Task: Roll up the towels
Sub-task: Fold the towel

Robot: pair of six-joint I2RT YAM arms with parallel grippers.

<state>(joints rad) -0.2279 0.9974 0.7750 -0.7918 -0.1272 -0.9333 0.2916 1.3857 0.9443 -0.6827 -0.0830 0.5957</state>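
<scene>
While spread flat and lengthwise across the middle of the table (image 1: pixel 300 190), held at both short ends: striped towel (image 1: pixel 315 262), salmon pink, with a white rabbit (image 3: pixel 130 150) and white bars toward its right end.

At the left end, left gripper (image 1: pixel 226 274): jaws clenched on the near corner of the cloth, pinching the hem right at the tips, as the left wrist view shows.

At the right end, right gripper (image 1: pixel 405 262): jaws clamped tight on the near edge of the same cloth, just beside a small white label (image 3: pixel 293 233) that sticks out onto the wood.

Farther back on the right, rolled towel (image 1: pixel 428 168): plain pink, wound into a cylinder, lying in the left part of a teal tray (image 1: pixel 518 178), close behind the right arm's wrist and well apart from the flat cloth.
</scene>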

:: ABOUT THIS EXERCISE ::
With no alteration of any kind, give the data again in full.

:: OUTPUT OF THE EXERCISE ::
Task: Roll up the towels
Sub-task: Fold the towel

Robot: pair of six-joint I2RT YAM arms with parallel grippers.

<state>(joints rad) -0.2279 0.9974 0.7750 -0.7918 -0.1272 -0.9333 0.2916 1.3857 0.9443 -0.6827 -0.0830 0.5957</state>
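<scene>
While spread flat and lengthwise across the middle of the table (image 1: pixel 300 190), held at both short ends: striped towel (image 1: pixel 315 262), salmon pink, with a white rabbit (image 3: pixel 130 150) and white bars toward its right end.

At the left end, left gripper (image 1: pixel 226 274): jaws clenched on the near corner of the cloth, pinching the hem right at the tips, as the left wrist view shows.

At the right end, right gripper (image 1: pixel 405 262): jaws clamped tight on the near edge of the same cloth, just beside a small white label (image 3: pixel 293 233) that sticks out onto the wood.

Farther back on the right, rolled towel (image 1: pixel 428 168): plain pink, wound into a cylinder, lying in the left part of a teal tray (image 1: pixel 518 178), close behind the right arm's wrist and well apart from the flat cloth.
</scene>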

No more output is required for this exercise.